Binluh dengan melakulan kegiatan sosialiasi terkait tri siap dalam berkendara, yakni siap diri, siap kendaraan dan siap mematuhi peraturan lalu lintas.
Kapolres Banjarnegara AKBP Mariska Fendi Susanto, SH, SIK, MM melalui Kasat Binmas Polres Banjarnegara AKP Tri Setyo Margo Yuwono, SH, MM mengatakan, dikmas lantas penting dilakulan guna meningkatkan kesadaran akan pentingnya budaya tertib berlalu lintas dan menanamkan sikap disiplin dalam berkendara.
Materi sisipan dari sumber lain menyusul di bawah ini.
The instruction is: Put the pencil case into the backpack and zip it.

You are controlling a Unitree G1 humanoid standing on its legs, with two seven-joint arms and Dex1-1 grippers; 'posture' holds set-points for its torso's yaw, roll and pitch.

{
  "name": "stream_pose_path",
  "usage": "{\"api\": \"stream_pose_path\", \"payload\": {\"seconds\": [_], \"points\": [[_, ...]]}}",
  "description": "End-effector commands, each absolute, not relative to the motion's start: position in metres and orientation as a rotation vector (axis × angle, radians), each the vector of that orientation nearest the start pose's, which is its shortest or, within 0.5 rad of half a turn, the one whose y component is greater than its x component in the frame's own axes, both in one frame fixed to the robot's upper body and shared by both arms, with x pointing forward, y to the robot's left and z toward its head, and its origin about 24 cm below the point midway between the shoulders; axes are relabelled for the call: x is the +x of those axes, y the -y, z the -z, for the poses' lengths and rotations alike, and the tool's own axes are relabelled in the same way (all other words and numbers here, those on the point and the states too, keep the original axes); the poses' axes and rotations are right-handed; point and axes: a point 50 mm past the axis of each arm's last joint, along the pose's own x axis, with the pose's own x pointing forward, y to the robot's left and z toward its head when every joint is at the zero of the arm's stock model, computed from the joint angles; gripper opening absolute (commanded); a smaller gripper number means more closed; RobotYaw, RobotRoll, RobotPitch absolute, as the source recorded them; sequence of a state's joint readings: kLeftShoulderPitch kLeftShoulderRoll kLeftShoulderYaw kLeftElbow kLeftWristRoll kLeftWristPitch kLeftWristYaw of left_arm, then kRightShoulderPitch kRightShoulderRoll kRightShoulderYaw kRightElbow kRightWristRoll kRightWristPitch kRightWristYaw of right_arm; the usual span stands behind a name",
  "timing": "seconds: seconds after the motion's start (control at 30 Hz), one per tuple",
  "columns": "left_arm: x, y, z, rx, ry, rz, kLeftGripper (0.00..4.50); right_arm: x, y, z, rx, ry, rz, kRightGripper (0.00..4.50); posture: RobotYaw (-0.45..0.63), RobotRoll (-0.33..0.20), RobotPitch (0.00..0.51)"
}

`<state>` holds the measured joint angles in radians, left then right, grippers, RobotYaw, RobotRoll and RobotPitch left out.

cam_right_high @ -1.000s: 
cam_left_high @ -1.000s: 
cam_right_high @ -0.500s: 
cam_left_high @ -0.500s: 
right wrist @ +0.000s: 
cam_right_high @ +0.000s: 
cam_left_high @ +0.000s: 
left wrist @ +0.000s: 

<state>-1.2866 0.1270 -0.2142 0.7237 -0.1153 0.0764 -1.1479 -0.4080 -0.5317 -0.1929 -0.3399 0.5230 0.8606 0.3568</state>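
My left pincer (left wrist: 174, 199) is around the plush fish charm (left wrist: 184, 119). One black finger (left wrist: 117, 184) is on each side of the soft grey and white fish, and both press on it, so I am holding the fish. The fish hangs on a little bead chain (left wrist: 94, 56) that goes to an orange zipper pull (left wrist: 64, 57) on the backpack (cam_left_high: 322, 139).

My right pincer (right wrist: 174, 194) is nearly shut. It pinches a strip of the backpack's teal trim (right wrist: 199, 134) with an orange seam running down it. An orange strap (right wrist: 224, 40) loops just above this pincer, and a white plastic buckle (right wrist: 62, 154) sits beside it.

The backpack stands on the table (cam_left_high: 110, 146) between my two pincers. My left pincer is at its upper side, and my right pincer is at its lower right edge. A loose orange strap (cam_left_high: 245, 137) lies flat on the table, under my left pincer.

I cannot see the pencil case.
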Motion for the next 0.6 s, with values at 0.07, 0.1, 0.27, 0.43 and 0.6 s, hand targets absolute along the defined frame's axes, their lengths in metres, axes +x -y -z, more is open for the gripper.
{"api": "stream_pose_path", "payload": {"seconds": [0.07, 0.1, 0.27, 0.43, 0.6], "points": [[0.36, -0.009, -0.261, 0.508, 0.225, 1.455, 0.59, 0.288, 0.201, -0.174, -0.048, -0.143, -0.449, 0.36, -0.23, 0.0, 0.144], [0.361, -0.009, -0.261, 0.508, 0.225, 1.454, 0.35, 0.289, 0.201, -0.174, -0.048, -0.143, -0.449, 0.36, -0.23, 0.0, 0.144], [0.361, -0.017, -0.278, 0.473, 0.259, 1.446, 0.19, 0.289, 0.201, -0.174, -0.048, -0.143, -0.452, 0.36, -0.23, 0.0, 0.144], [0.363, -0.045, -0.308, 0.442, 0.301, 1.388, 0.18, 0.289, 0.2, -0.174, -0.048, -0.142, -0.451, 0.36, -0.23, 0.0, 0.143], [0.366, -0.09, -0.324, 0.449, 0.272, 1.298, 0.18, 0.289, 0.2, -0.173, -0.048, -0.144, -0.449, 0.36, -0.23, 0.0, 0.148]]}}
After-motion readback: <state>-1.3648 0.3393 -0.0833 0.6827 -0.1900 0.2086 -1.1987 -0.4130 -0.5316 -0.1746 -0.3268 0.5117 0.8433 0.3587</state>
"Budaya tertib berlalu lintas dan sikap disiplin itu penting dilakukan sehingga saat berkendara bisa selamat dan aman," ucap dia.
Selain itu, juga memberikan sosialisasi tentang kenakalan remaja antara lain Judol, minuman keras, narkoba, bullying, vandalisme serta pelanggaran lalu-lintas.
"Banyak prestasi yang telah diraih oleh sekolah oleh karena itu jangan sampai para siswa menodai prestasi dengan melakukan pelanggaran," katanya saat memberikan arahan.
Selain itu, saat kegiatan juga mengedukasi para siswa untuk tidak melakukan bullying atau perundungan di lingkungan sekolah, rumah, maupun di media sosial dengan harapan tidak ada siswa yang menjadi pelaku dan korban bullying;
"Cintai sesama, jauhi kenakalan remaja, perundungan, bullying antar sesama siswa dikarenakan bisa berakibat berurusan dengan hukum dan bisa merusak masa depan," tuturnya.
Ia juga, menghimbau para siswa untuk memanfaatkan AI (Artificial Intellegence) dengan bijak, salah satunya untuk menunjang proses belajar mengajar dan menambah pengetahuan.
"Disiplin dan bertanggung jawab, rajin belajar untuk menambah pengetahuan, patuh dan taat terhadap peraturan baik di lingkungan sekolah ataupun masyarakat sebagai cerminan remaja yang bebudi pekerti luhur," katanya.
Ia menekankan, agar para pelajar untuk disiplin dalam kehidupan sehari-hari baik di lingkungan sekolah maupun tempat tinggal, selalu menjaga etika dimanapun berada, bersikap jujur, dan selalu hormat kepada guru, serta sayang kepada teman.
Ia menambahkan, operasi keselamatan lalu lintas candi 2026 digelar selama 14 hari, mulai tanggal 2 hingga 15 Februari 2026 dengan tema "Terwujudnya kamseltibcarlantas yang aman, nyaman dan selamat menjelang pelaksanaan operasi ketupat candi 2026".
"Operasi ini merupakan operasi harkamtibmas yang mengedepankan tindakan preemtif, preventif, represif terhadap pelanggaran lalu lintas yang berpotensi menyebabkan kecelakaan lalu lintas dalam operasi keselamatan candi 2026 dilaksanakan penindakan pelanggaran lalu lintas menggunakan ETLE baik statis maupun mobile serta blangko teguran," tandasnya.